Going to be listening some music by Miles and Sonny this week.
I was fortunate to hear Mr. Rollins at UCLA's Royce Hall a few years back. When he came on the stage with his horn he looked stooped and aged. Then he stepped to the front of the stage, stood up straight as an arrow and blew into his horn. Chills ran up my spine: it was one of the most beautiful sounds I'd ever heard. At the end of performance, the crowd went wild. When everyone finally calmed down, Mr. Rollins stepped up to the mic and with the great sincerity said something like, "Thank you very much. You know, we're just up here trying." He was widely considered the world's greatest living improviser at the time; he had humanity and humility to match. RIP, Mr. Rollins, many thanks for giving so much to those with ears to hear.
Nice, Ted. As a pointless aside, I realize after a life in music all my best musician friends have been jazzers…the intellects, the musical athletes, and they all got the joke.
I’m 80. I live in the UK. I’m lucky to have seen Miles at the Odeon, Hammersmith, London in October 1967. I live and play in Lancaster now and have met three other people who were at that concert. I have played with one, Chas Ambler, deceased and still play with Derek Johnson. The third guy, John, not a musician but one of an amazing piece of serendipity.
I saw Sonny Rollins in his 75th (?) year in London. He was ferocious and so inventive. So I am very fortunate.
Today I feel a little bereft. All I can say today is thank you. 🙏🏼
Sonny Rollins is a big reason why I gravitated toward the saxophone, specifically the tenor. He showed me the power of what the instrument could be. I think that’s why I took to it so quickly when I finally got my hands on one in the fourth grade. I had already grown up knowing what it should sound like thanks to Sonny.
I have a spiritual connection to both these men, and with Miles, it’s also personal. My grandfather, Larry Ramirez, was the chief designer for Holton and worked closely with Miles to design and develop several of his trumpets, particularly the colorful horns he played toward the end of his life, one of which is featured prominently on the cover of Doo Bop and another of which he’s buried with. To achieve the intense colors, my grandpa layered the horns with several coats of lacquer, giving them a darker, slightly muted tone that Miles loved. My grandpa passed away about a year and a half ago after a battle with Parkinson’s.
Hopefully, all three of them are rocking out at the great jam session in the sky.
A ranch kid started college at Montana State in 1956. Someone put their hi-fi in the dorm window and played Benny Goodman's 12-minute Sing, Sing, Sing at full volume. The next summer, my aunt, mother, and sister and I attended a jazz concert in Billings. I became excited and rushed backstage at the end. At 87 I have the program signed by Satchmo Louis Armstrong in a frame on my wall. Then came others over the years, Miles Davis, Sonny Rollins, Al Hirt, Pete Fountain (first saw him in Navy uniform on Lawrence Welk of all places). San Francisco, Chicago, New York, The Preservation Hall in New Orleans. Still listen to the Marsalis family, and one of my all-time favorites Sidney Bechet. We celebrate their lives, music, and hope for others to follow.
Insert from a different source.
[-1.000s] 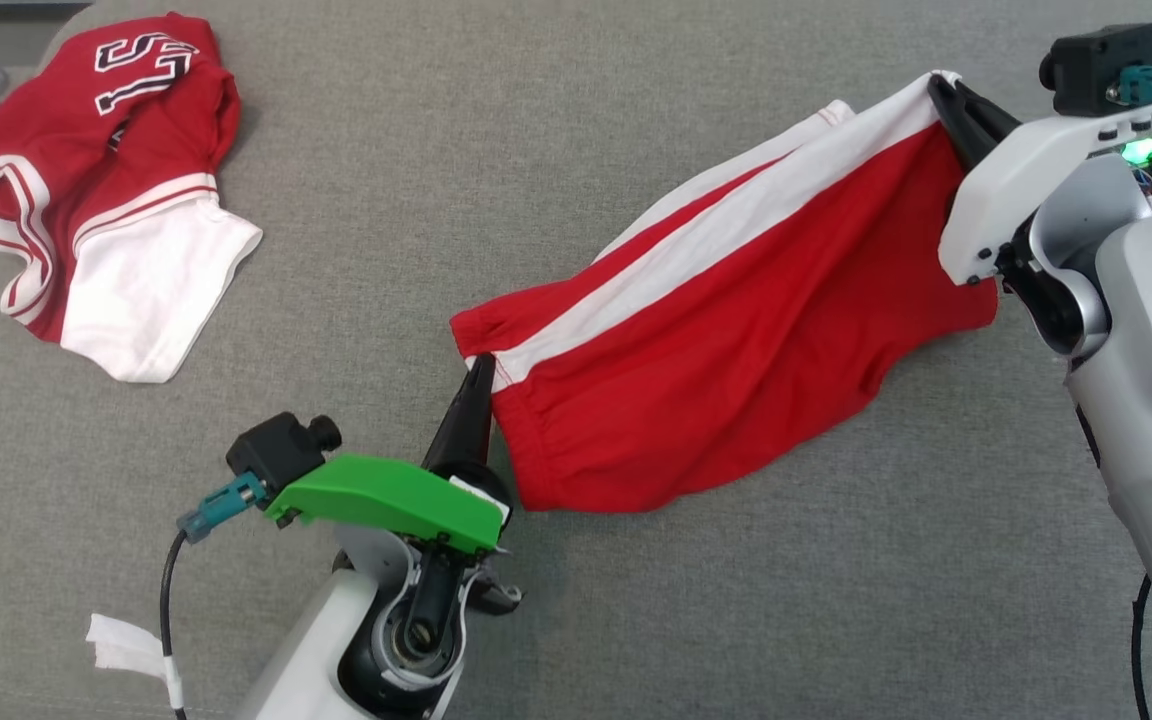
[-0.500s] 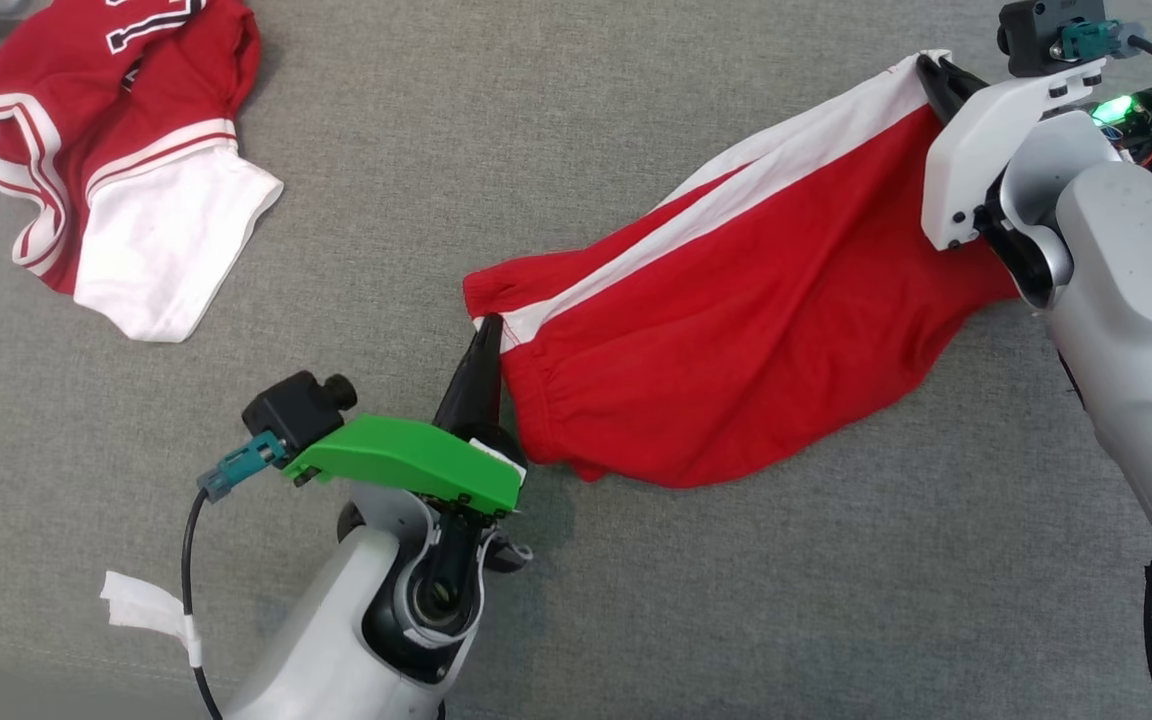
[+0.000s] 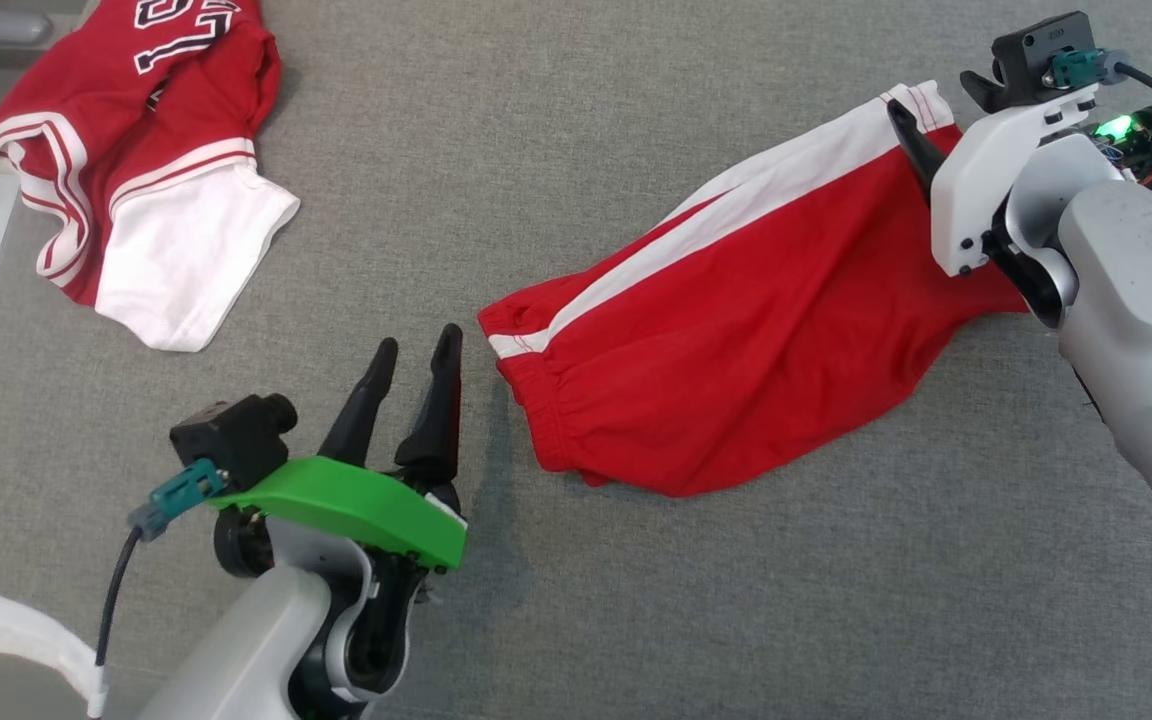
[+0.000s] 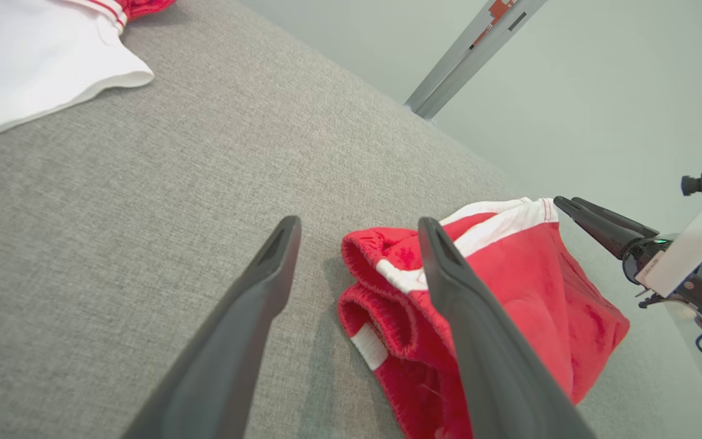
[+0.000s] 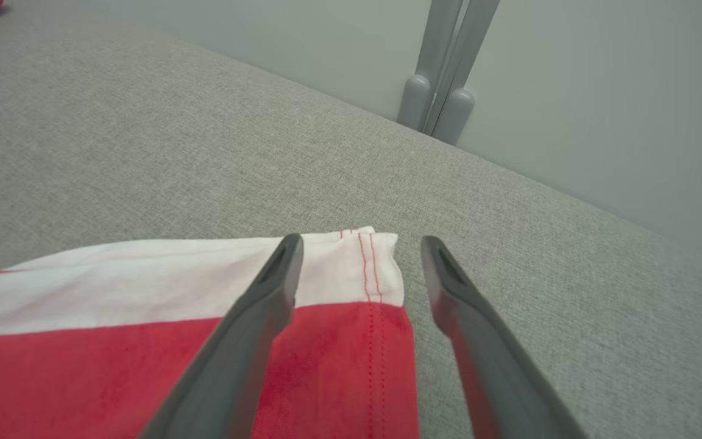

I'm the guy who went to the clubs to watch the band play; to see how they were playing tunes I knew but didn't know how to play. Live music is its own experience. And much as I like and admire great recording production, there's nothing like seeing the music performed by artists that know how to inhabit their music, whether they wrote it or not. I'm old enough to have experienced a fair number of these artists (thank you HS jazz band) in person, feeling their energy, seeing their approach to performing and interacting-good or bad-with the audience. I'd always be bouncing home afterward.
I really am crying as I read this. I never saw Davis or Rollins, but my life is so much richer because of them and their peers.
I'm not crying because they're both dead. I'm crying because I'm 64, and I can see how debased our common artistic and media cultures have become.
Yes, it's hard to believe that this music was presented on the same technology that presents the vile Kardashians, the insipid Bachelor/Bachelorette shows, Honey Boo Boo and so much more that's even far worse than these examples.
I know what's happened to us, but I'll never understand it!
"Just jazz, plain and simple"--well how can I avoid thinking about Ed Beach--the great WRVR jazz broadcaster, his program titled simply, "Just Jazz." The man's voice resounded like a brass bass, and his selections set the tone. I don't know of another like him.
It's also worth remembering that in early New Orleans, no one thought of the new sound as "Jazz": It was "just music." It was the delivery that changed. PG
Yes - it WAS on TV ,along with SO much more. I was lucky & got to see a lot of it when much of it aired. Alas ... Satchmo ,Miles ,The Beatles ... BTS & EVEN ... wait for it - Taylor Swift. Yes ,even Her. Will be mostly forgotten in 100 /200 years. Barely remembered by most. Although a few will probably live on in unusual ways (if profitable for whomever Steals them).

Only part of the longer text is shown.